“北斗伏魔,镇魔诛邪!”
七星光芒一道接一道化作光柱降临尘世,荡除尘埃万里,在松下的烙印上彻彻底底的勾勒出北斗七星的痕迹。
刹那间星光似海,闪耀苍穹四海,紧接着一道飞剑祭出,直接定住松下那诡异的身躯。
当飞剑定住松下那寥寥无几,细微不可查的黑线时,那似海的星光不断涌入剑中,迸发出无尽风暴,连盘踞在东京上空的风雨在这星光动荡之下都一扫而空,呈现出万里星河,让他们再一次感受到何为神灵的伟力。
此时冥土当中的福神神域神光浩荡冲霄,直接突破两界界限来到现世,一道紫金烘炉轰然出现在松下头顶上空,无尽紫气也是随之洒落,配合着星光镇压,抹除着它的本质。
与此同时,人们发现头顶的星空竟然出现了三垣,四象,九耀平日几乎看不见的星辰这一刻彻底迸发出光芒,伴随着浩荡的神威,清净祥和,无灾无劫之意流转,一道仿佛矗立天地,万千法则围绕其中的身影自神光中出现。
只见司命神头顶五重半华盖撑起,无尽霞光洒落,庆云,璎珞点缀虚空,同时身披金甲的天兵高举旗帜,迈着整齐的步伐一步步的踏出,征战杀伐之气化作一片红云,却在那华盖之下洗净铅华,回归清明,祥和之气。
西行寺裴辰望着自家神性一面的出现,对着祂点了点头:“接下来就交给你了,莫要让那些暗中窥视的宵小之辈觉得我们无力镇压。”
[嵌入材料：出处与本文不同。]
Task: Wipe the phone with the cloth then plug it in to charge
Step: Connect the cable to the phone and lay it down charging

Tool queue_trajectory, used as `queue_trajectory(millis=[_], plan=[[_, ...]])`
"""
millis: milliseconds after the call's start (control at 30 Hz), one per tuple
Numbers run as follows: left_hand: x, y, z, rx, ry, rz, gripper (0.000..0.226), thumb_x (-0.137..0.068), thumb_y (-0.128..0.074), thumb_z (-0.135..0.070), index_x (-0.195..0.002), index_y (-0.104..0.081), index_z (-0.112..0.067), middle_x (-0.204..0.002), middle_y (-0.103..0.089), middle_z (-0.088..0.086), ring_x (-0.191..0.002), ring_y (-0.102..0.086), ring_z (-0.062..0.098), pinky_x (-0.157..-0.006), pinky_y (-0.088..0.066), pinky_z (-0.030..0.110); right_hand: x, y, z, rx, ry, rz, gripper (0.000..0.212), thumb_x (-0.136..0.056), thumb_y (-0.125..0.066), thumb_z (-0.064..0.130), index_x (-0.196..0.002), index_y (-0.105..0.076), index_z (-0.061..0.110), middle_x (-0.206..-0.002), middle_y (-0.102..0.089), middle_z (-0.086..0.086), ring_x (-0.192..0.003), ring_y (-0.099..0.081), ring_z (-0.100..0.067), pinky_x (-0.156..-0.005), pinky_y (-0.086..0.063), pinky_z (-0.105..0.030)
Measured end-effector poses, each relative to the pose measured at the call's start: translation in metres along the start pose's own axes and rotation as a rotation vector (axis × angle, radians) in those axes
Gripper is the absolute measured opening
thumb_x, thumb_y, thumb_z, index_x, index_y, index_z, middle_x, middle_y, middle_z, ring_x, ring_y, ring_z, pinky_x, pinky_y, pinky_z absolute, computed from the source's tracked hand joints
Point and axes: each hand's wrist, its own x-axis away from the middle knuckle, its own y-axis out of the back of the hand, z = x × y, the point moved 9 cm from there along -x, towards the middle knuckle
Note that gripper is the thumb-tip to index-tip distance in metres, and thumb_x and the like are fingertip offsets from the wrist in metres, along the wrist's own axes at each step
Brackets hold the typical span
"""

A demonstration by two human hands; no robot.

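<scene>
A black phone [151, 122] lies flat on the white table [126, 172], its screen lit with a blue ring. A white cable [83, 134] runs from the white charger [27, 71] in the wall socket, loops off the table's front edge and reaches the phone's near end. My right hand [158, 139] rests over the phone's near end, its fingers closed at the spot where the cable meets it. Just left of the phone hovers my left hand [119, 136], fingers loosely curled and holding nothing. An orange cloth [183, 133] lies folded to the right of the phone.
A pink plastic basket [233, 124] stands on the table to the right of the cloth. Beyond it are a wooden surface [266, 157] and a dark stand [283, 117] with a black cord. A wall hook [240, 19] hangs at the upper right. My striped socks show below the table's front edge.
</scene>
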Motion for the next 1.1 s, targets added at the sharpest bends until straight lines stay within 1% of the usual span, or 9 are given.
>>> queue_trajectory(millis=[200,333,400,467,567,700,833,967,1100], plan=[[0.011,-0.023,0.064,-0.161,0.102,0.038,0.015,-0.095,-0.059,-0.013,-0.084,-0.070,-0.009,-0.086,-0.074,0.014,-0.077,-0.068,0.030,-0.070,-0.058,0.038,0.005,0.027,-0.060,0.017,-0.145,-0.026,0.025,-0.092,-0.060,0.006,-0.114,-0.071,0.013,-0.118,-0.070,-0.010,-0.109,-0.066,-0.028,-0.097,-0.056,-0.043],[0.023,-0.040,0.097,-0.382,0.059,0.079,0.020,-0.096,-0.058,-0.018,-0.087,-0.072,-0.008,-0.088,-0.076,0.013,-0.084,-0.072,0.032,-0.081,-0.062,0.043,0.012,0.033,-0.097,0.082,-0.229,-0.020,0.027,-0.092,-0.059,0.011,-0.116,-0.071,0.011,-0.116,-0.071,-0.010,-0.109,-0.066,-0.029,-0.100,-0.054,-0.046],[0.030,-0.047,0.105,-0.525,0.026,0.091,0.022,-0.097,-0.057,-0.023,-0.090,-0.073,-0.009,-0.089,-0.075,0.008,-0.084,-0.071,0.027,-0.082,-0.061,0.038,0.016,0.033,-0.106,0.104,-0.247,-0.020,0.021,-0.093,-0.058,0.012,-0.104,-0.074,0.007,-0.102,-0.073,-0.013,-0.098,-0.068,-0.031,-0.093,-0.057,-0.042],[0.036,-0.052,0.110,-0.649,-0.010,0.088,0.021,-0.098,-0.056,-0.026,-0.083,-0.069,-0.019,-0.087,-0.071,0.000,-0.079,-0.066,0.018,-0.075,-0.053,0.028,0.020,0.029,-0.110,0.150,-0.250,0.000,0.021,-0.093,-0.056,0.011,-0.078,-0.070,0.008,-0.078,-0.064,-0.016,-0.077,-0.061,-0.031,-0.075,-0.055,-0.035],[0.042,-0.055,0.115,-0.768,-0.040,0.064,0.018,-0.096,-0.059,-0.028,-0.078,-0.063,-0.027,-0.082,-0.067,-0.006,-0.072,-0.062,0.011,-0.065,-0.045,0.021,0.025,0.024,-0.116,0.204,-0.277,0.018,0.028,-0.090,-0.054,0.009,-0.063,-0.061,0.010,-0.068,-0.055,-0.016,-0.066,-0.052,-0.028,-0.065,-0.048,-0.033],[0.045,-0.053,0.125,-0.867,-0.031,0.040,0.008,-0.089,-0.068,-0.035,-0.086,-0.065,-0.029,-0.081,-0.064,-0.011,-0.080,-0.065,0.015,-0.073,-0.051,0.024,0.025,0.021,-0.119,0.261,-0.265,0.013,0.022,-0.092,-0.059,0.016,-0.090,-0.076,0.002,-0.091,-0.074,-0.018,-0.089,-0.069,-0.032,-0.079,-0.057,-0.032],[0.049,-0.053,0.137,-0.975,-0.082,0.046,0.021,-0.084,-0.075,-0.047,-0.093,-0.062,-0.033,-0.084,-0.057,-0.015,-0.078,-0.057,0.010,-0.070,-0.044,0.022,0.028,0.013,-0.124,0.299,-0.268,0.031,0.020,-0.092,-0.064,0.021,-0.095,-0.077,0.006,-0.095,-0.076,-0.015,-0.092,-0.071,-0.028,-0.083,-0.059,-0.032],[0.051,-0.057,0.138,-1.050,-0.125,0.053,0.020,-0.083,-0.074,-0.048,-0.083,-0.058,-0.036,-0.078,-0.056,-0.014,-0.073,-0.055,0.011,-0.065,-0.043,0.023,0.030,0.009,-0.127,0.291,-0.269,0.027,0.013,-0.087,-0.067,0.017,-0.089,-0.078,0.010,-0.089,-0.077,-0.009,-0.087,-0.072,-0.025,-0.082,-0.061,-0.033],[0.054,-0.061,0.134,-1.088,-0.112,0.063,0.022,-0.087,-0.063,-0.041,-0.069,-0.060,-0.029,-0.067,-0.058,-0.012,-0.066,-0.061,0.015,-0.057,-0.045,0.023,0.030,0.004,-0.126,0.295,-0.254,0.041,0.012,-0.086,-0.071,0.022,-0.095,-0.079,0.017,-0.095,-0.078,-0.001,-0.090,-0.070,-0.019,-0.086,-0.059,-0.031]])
司命神头戴如意头戴如意翅丞相帽,身穿秀龙红袍,腰间一条镶嵌金玉珠宝的腰带扎起,手持着如意平静地望着众生。
华盖之下的清光不停洒落人间,每一缕清光都落在每一个虔诚之徒,身怀善念之人身上,消灾避难,让他们免于病魔之灾。
普通的常人也得到清光的眷顾,只要内心向善皆可获得清光庇护,消灾避难,身体安康。
对于西行寺裴辰的话,司命神微微点头,手中如意抛出,清光挥洒直接阻隔人间那些恶念融入到松下的体内,更是将其炼化,化作莲池地下的淤泥。
一方清澈摇曳的莲池凭空自神域当中投影而出,那似海的星光被司命神顺势引入莲池当中,紧接着松下也被镇压在莲池地下,不断磨灭着其本质。
由七星镇魔,和莲池双重镇压,哪怕松下乃是人间的恶念,罪孽衍化而出,也会被炼化。其不灭的本质,已经被北斗破开,有着裂缝。
同时那源源不断补充而来的恶念,也自然是化作黑泥沉淀在莲池底部,遭受净化。
这由无数功德信徒,善人衍化而成的功德莲池,天然的便能够镇压这些恶念。
莲花者,出淤泥而不染,濯清涟而不妖。
所以司命神以此镇杀松下这恶邻怪异最适合不过,甚至以后的怪异都可以用莲池进行镇压,化作莲池底部的淤泥,成为功德莲花的养分。
同时也能够给众多扎根于莲池的行于功德道,种莲花的信徒给予功德,净化怪异乃是大功德。
此时一直观望的今信也看到司命神出现时,便知道事情应该结束了。毕竟连明面上的当世神道第一人都无法处理,那么他们人类干脆等死算了。
与此同时,那道身影明明不高,却在众多民众当中充沛天地,仿佛与天地齐肩,给人一种安全感,只要有祂在,这天就塌不了。
处理完恶邻事件的司命神抬头望了一眼七星,抬手一挥那近乎降临在地球的巨大天相便消失不见,天地重归清明,太阳的光辉再次洒落人间,那温馨的光芒与神光融合,给人难以言喻的震撼。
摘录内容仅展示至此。